Mortgage trends improve
Coloradans are paying off their home mortgages nearly a third faster than they were a year ago, signaling newfound confidence in the economy, officials said.
And others, such as Denise Vensel, are taking advantage of low interest rates and confidence in the economy to step out and take on their own mortgages.
Vensel, a divorced mother of two teens, planned this past Friday to sign papers at the closing of her new, three-bedroom, two-bath home and leave behind an expensive rental payment.
“I love it that it’s cheaper than rent,” Vensel said.
Many people who already own homes are seeking to lower their payments by refinancing, the Colorado Division of Housing said.
The number of paid-off loans jumped 31.4 percent from the first quarter of 2012 to the first quarter of 2013, according to a division report.
Public trustees in Colorado released a total of 98,321 deeds of trust during the first quarter of 2013, the highest quarterly total recorded in any quarter since the agency began collecting quarterly totals in 2008. The first quarter 2013 number eclipsed the 74,809 deeds that were released during the first quarter of last year.
In Mesa County, 2,529 deeds of trust were released in the first quarter, up 37.1 percent from the first quarter of 2012.
The increase in mortgage releases coincides with a slowdown in foreclosures, Mesa County Public Trustee Michael Moran said.
Both trends “seem to indicate an improvement in the local economy,” Moran said.
Releases of deeds tend to occur as refinance and home-sale activity increases, and rising release totals typically indicate increases in the demand for home loans and real estate.
The trend suggests that Coloradans are becoming more confident in their employment and are encouraged by low mortgage interest rates, said Ryan McMaken, an economist for the Colorado Division of Housing.
“People have a means to obtain refinances now which they did not have in 2009 and 2010,” McMaken said. “It’s really coming on the heels of seven quarters of declining (interest) rates.”
Refinancing appears to be the major generator of the mortgage-payoff activity, McMaken said, noting that sales activity falls well short of accounting for all the payoffs.
“A lot of people are going to shorter terms” because low interest rates, some as low as 3.75 percent, mean monthly payments still are affordable, Unifirst Mortgage loan officer Jeanie Peck said.
“The attitude has changed,” Peck said. “They’re a lot more conservative.

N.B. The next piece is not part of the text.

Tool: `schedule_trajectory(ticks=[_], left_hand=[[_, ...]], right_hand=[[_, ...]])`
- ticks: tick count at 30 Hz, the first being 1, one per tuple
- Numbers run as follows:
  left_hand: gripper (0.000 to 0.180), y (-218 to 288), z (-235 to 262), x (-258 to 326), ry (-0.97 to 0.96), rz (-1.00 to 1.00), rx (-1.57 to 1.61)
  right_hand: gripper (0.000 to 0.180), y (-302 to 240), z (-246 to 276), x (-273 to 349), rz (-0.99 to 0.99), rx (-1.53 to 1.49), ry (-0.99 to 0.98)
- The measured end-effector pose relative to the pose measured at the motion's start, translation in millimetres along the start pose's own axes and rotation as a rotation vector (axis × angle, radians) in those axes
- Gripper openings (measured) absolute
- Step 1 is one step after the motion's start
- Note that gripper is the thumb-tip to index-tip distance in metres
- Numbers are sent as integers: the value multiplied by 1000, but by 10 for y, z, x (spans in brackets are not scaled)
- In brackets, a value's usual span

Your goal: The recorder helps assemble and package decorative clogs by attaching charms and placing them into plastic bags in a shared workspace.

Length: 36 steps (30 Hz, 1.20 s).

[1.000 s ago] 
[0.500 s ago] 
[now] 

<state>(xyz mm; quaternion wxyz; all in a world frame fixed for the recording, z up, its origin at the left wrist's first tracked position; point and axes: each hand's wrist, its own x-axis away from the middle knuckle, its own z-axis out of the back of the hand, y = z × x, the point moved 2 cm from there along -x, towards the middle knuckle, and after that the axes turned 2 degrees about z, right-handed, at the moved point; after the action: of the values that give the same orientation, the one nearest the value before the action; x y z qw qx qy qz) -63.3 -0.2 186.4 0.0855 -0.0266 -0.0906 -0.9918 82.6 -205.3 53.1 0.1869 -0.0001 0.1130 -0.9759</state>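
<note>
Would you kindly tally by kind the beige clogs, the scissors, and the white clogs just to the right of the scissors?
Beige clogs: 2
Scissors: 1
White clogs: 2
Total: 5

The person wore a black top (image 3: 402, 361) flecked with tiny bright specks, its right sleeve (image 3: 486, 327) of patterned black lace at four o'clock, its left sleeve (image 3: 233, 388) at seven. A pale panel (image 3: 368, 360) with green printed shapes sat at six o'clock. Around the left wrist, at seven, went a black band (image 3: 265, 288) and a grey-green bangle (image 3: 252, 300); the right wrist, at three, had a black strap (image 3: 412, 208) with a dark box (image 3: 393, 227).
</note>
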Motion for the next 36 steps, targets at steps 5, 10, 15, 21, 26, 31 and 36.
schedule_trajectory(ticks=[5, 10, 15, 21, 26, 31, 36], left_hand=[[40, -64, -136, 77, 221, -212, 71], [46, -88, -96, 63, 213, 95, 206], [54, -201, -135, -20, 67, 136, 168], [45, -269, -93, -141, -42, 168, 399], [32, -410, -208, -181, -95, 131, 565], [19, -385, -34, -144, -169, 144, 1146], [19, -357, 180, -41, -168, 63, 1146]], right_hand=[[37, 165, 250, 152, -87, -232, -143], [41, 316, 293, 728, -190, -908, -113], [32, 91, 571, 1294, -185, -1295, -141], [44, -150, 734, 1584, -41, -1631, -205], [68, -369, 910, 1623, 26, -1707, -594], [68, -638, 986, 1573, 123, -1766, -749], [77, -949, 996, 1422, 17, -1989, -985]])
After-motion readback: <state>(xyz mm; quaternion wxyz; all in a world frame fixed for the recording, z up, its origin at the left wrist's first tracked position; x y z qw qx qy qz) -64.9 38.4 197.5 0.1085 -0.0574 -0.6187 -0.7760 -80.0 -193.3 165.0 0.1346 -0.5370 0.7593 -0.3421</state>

They want to be able to afford the payment if one of them loses a job.”
That sums up her case, said Vensel, who noted that when she began looking, she was willing to put as much as 40 percent of her monthly income into her mortgage.
The papers she planned to sign will come in with a payment of about 20 percent of her income.
Now, Vensel said, she’s in the market for one more thing.
“I need a mower,” she said, looking at a photo of her new yard.
Even though rates are above those that were in the 2 percent range earlier this year, Wells Fargo Home Mortgage is still handling a lot of refinances, Carri Dixon, Grand Junction branch manager, said.
Wells Fargo’s mortgages on new purchases also are on the rise, and buyers are skittish, but moving ahead, Dixon said.
People “are a lot more realistic about what they should be buying,” Dixon said. “They’re nervous.”
So far, that’s meant that houses in the $180,000 range and below are selling, but “It’s hurting the high-end side of the market,” Dixon said. “There are not a lot of people looking there.”